(Information provided begins)
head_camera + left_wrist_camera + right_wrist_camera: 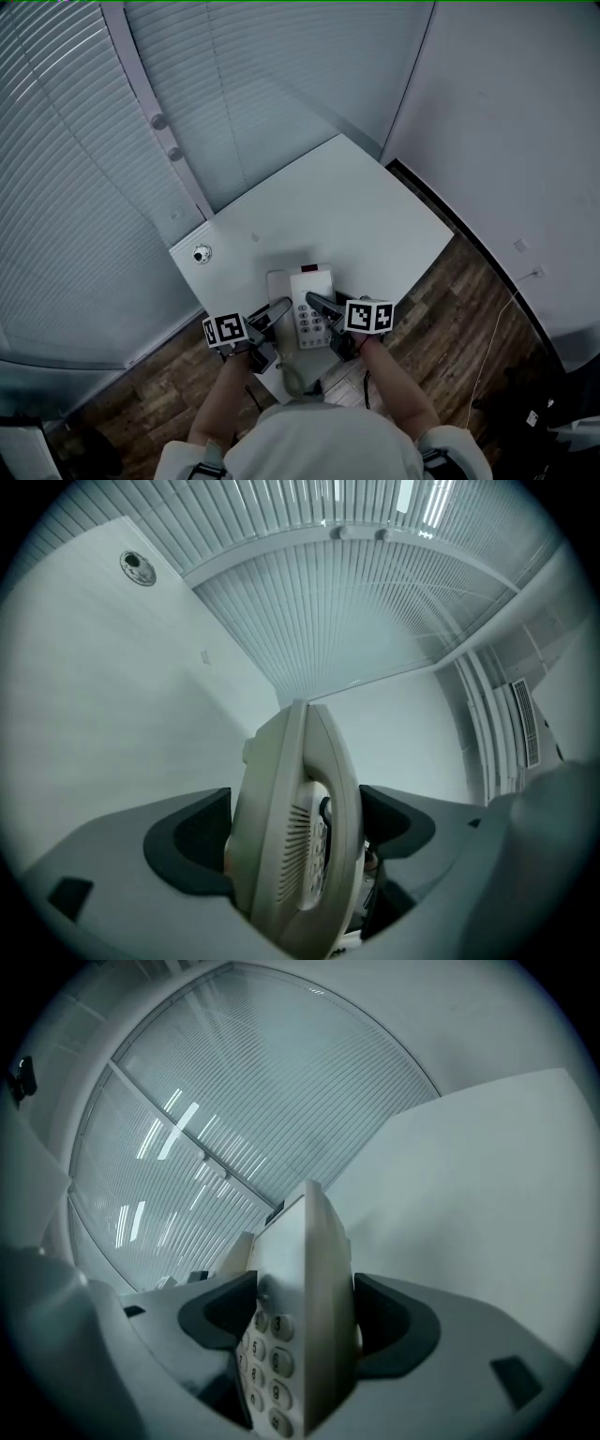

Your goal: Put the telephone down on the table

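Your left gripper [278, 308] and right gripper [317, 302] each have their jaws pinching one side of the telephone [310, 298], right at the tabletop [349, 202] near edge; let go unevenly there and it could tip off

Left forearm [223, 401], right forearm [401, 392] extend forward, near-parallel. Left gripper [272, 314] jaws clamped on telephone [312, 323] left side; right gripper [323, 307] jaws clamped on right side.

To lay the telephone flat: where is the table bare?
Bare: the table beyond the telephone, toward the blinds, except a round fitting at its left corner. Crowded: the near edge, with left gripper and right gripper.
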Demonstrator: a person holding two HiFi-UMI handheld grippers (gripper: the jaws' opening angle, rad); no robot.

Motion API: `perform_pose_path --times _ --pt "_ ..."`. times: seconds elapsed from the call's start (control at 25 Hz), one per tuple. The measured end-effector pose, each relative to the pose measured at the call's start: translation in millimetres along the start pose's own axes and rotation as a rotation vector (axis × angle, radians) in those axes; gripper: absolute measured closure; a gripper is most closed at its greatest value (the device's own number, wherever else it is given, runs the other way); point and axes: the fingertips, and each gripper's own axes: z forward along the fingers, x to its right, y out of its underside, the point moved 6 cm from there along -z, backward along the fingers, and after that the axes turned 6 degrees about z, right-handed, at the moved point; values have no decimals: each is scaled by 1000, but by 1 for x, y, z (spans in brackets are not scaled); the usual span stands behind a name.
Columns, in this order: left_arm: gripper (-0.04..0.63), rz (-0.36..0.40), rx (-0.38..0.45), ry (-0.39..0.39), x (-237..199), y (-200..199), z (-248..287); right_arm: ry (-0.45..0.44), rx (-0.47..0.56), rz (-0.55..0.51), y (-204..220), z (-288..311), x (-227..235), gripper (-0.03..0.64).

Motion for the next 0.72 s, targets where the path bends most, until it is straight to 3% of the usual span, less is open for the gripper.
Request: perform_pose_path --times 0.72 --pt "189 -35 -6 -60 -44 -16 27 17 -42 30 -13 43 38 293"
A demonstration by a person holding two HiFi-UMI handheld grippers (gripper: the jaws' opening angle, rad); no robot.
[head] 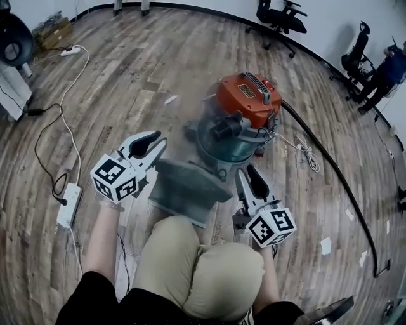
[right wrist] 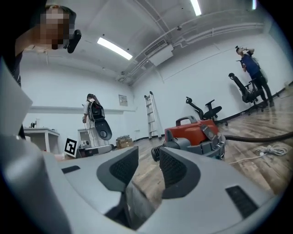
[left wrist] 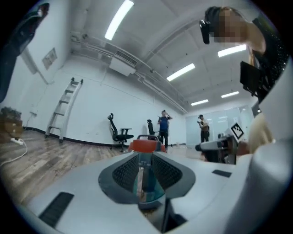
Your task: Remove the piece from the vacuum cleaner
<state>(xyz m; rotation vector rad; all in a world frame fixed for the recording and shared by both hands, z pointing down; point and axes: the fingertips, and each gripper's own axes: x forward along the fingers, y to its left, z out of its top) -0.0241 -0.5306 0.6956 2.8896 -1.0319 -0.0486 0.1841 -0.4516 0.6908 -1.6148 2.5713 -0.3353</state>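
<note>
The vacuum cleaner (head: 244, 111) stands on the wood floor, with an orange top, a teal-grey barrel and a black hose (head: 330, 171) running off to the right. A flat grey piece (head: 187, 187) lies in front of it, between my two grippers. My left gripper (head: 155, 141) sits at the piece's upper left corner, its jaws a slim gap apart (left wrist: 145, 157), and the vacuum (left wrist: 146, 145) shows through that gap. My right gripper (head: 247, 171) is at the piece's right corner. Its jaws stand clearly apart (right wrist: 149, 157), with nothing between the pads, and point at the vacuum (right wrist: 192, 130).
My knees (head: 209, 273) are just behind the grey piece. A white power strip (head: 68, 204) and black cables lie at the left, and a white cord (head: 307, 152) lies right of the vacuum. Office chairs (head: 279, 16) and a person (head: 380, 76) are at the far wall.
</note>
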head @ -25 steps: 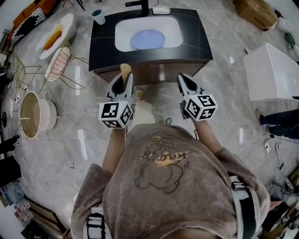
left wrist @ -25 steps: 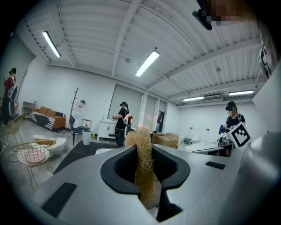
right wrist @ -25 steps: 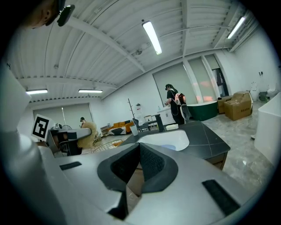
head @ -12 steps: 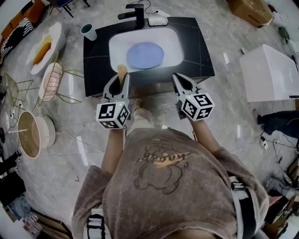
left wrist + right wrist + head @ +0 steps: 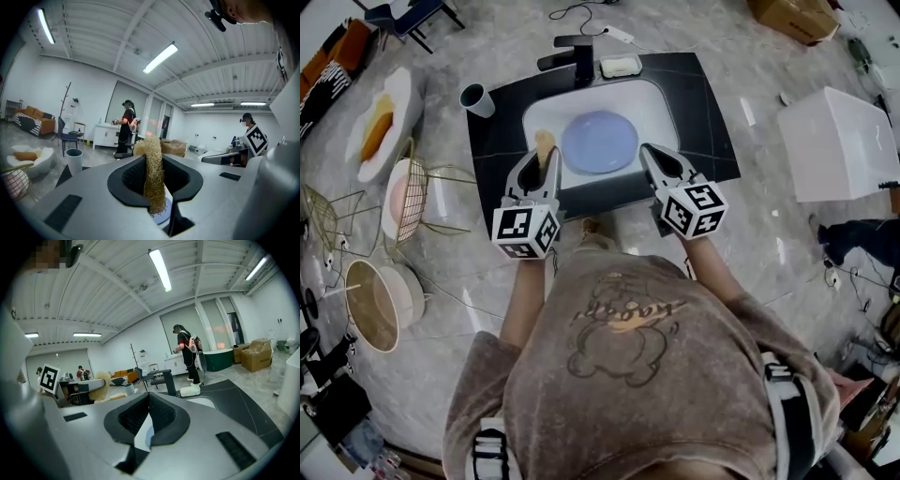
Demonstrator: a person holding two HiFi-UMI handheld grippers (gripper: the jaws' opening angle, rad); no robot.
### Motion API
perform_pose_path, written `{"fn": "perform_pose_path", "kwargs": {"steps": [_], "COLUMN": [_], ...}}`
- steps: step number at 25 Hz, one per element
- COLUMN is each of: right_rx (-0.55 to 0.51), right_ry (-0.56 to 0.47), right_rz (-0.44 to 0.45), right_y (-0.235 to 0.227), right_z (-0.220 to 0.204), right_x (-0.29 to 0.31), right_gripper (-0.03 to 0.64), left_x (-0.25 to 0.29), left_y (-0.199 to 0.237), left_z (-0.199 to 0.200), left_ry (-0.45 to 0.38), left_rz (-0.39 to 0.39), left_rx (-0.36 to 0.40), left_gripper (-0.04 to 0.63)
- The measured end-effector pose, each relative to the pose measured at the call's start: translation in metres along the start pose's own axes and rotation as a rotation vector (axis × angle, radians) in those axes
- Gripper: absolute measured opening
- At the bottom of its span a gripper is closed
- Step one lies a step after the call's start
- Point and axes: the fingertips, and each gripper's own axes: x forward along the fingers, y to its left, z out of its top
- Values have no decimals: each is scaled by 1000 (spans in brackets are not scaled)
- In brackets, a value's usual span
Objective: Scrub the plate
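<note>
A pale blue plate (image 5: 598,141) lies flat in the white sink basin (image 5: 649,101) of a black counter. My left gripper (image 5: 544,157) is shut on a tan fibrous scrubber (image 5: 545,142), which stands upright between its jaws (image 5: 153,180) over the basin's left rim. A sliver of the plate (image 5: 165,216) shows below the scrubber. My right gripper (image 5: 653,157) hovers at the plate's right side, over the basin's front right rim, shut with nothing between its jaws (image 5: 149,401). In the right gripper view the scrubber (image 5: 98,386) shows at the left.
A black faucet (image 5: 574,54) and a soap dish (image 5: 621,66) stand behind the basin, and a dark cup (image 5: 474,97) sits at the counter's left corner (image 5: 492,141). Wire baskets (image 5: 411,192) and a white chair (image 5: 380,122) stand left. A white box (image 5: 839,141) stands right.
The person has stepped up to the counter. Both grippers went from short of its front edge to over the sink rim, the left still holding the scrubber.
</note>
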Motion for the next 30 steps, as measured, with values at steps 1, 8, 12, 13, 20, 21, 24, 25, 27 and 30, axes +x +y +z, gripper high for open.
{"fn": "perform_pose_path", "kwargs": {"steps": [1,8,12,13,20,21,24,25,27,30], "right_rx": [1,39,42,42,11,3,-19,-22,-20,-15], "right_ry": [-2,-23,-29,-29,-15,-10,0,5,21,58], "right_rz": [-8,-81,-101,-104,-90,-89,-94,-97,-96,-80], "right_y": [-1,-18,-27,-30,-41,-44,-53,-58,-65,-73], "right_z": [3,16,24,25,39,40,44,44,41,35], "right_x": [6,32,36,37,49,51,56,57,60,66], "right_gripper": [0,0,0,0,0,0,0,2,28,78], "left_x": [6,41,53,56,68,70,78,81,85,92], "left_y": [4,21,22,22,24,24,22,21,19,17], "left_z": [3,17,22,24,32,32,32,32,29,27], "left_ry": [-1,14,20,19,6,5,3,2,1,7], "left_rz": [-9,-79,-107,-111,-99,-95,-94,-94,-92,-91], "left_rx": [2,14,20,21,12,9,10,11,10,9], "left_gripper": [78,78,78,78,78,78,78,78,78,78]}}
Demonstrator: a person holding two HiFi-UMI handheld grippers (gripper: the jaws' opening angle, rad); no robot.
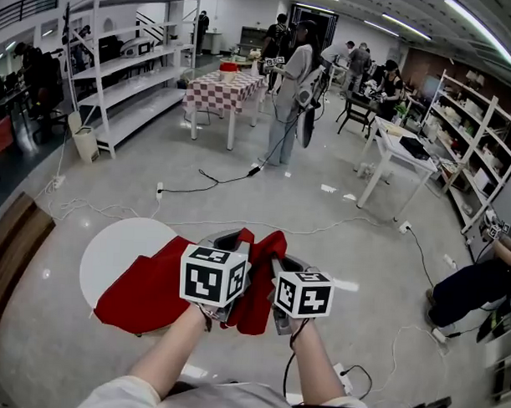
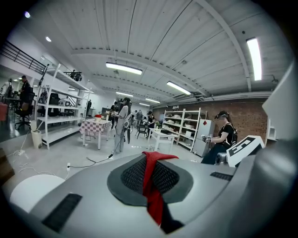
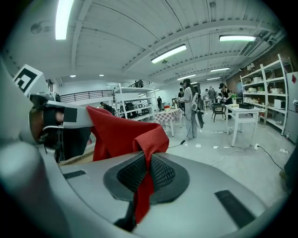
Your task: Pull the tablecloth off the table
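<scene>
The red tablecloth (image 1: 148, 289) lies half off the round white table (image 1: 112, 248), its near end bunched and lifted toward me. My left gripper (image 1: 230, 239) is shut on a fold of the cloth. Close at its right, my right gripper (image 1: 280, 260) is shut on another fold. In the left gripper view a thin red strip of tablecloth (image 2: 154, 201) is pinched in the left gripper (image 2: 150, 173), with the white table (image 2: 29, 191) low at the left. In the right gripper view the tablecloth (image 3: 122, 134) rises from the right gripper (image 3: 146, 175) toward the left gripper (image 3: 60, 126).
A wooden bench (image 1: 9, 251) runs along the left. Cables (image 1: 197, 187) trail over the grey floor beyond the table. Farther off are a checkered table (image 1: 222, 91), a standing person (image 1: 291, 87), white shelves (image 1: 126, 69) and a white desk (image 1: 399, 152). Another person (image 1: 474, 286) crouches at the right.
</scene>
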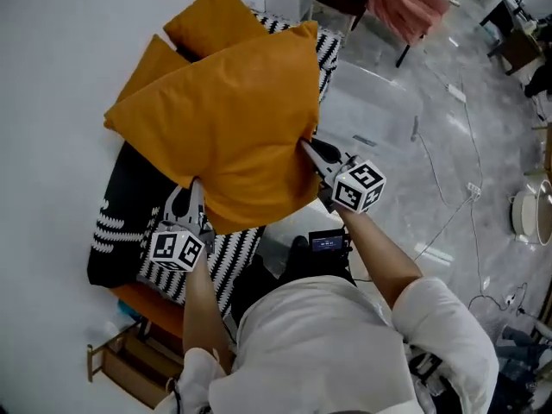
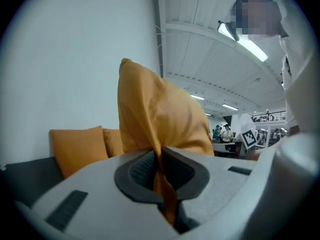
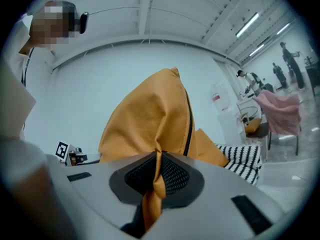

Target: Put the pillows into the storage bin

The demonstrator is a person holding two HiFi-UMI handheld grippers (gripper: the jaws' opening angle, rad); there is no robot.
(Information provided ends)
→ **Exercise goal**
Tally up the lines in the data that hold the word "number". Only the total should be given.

→ **Result of the task**
2